**Assignment**
What follows is a listing; give it again exactly, in its entirety.

**Exercise data**

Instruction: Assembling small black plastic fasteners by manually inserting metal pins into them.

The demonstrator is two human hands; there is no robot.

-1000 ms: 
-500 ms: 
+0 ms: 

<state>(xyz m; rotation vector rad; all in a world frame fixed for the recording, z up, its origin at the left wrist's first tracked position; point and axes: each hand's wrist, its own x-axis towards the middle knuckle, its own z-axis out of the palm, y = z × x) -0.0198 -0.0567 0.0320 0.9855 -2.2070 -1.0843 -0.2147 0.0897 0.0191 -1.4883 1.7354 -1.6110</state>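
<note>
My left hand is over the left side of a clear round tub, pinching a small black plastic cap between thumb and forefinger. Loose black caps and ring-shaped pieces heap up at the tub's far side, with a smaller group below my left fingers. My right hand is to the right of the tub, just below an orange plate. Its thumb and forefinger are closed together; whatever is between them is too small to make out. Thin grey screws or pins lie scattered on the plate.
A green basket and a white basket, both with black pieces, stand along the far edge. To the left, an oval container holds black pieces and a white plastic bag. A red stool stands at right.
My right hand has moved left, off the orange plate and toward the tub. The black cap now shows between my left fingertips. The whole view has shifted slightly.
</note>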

**Response area**
Instruction: Assembling small black plastic fasteners by manually inserting metal pins into them.

The demonstrator is two human hands; there is no robot.

-1000 ms: 
-500 ms: 
+0 ms: 

<state>(xyz m; rotation vector rad; all in a world frame fixed for the recording, z up, its origin at the left wrist's first tracked position; point and axes: each hand's wrist, its own x-axis towards the middle knuckle, its own z-axis out of the palm, y = z × x) -0.0198 -0.0567 0.0320 0.9855 -2.2070 -1.0843 -0.2147 0.0897 0.0191 -1.4883 1.7354 -1.6110</state>
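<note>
My left hand is over the left side of a clear round tub, pinching a small black plastic cap between thumb and forefinger. Loose black caps and ring-shaped pieces heap up at the tub's far side, with a smaller group below my left fingers. My right hand is to the right of the tub, just below an orange plate. Its thumb and forefinger are closed together; whatever is between them is too small to make out. Thin grey screws or pins lie scattered on the plate.
A green basket and a white basket, both with black pieces, stand along the far edge. To the left, an oval container holds black pieces and a white plastic bag. A red stool stands at right.
My right hand has moved left, off the orange plate and toward the tub. The black cap now shows between my left fingertips. The whole view has shifted slightly.
</note>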

Here the exercise is finished.